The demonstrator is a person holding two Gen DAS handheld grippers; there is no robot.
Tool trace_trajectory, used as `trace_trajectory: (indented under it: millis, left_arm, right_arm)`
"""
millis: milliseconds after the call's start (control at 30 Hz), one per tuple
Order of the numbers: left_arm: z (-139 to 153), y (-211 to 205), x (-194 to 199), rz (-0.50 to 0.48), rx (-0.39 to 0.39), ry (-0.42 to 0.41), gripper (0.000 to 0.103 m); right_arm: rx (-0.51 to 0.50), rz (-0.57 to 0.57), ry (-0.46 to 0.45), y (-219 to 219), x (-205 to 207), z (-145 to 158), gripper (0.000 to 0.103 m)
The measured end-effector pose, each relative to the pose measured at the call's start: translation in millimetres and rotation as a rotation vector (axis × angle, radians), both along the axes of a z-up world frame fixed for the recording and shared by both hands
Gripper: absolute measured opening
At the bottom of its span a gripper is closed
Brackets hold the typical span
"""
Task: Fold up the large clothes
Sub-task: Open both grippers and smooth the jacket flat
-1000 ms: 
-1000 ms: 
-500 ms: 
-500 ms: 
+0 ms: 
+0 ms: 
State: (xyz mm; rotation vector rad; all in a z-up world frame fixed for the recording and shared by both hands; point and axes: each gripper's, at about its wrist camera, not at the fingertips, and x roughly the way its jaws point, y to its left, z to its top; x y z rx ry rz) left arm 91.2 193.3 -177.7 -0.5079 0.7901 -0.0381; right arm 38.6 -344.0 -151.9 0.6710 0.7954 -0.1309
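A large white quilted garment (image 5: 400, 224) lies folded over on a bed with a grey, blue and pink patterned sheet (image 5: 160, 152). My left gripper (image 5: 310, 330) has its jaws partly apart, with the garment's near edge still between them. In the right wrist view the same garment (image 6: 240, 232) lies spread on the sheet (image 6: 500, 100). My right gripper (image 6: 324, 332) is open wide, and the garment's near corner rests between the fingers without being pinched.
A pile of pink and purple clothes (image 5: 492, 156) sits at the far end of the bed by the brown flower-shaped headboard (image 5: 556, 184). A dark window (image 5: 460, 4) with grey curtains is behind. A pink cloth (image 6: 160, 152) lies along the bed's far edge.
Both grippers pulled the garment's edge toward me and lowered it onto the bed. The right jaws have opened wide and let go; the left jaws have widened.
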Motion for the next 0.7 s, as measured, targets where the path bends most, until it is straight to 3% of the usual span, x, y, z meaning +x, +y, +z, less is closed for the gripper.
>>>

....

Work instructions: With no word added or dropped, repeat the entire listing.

Your response:
The demonstrator is a person holding two Gen DAS handheld grippers; there is no robot.
Tool trace_trajectory, used as `trace_trajectory: (indented under it: millis, left_arm, right_arm)`
"""
millis: milliseconds after the call's start (control at 30 Hz), one per tuple
Order of the numbers: left_arm: z (-139 to 153), y (-211 to 205), x (-194 to 199), rz (-0.50 to 0.48), rx (-0.39 to 0.39), ry (-0.42 to 0.41), gripper (0.000 to 0.103 m); right_arm: rx (-0.51 to 0.50), rz (-0.57 to 0.57), ry (-0.46 to 0.45), y (-219 to 219), x (-205 to 207), z (-145 to 158), gripper (0.000 to 0.103 m)
The measured end-effector pose, each relative to the pose measured at the call's start: translation in millimetres and rotation as a rotation vector (axis × angle, radians), both along the axes of a z-up world frame fixed for the recording and shared by both hands
Gripper: absolute measured opening
At the bottom of its span a gripper is closed
Brackets hold the typical span
"""
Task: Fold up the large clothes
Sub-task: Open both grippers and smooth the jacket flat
-1000 ms: 
-1000 ms: 
-500 ms: 
-500 ms: 
+0 ms: 
+0 ms: 
State: (xyz mm; rotation vector rad; all in a z-up world frame fixed for the recording and shared by both hands; point and axes: each gripper's, at about its wrist camera, not at the fingertips, and x roughly the way its jaws point, y to its left, z to its top; x y z rx ry rz) left arm 91.2 193.3 -177.7 -0.5079 0.7901 -0.0381; right arm 38.6 -344.0 -151.9 0.6710 0.7954 -0.1309
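A large white quilted garment (image 5: 400, 224) lies folded over on a bed with a grey, blue and pink patterned sheet (image 5: 160, 152). My left gripper (image 5: 310, 330) has its jaws partly apart, with the garment's near edge still between them. In the right wrist view the same garment (image 6: 240, 232) lies spread on the sheet (image 6: 500, 100). My right gripper (image 6: 324, 332) is open wide, and the garment's near corner rests between the fingers without being pinched.
A pile of pink and purple clothes (image 5: 492, 156) sits at the far end of the bed by the brown flower-shaped headboard (image 5: 556, 184). A dark window (image 5: 460, 4) with grey curtains is behind. A pink cloth (image 6: 160, 152) lies along the bed's far edge.
Both grippers pulled the garment's edge toward me and lowered it onto the bed. The right jaws have opened wide and let go; the left jaws have widened.
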Motion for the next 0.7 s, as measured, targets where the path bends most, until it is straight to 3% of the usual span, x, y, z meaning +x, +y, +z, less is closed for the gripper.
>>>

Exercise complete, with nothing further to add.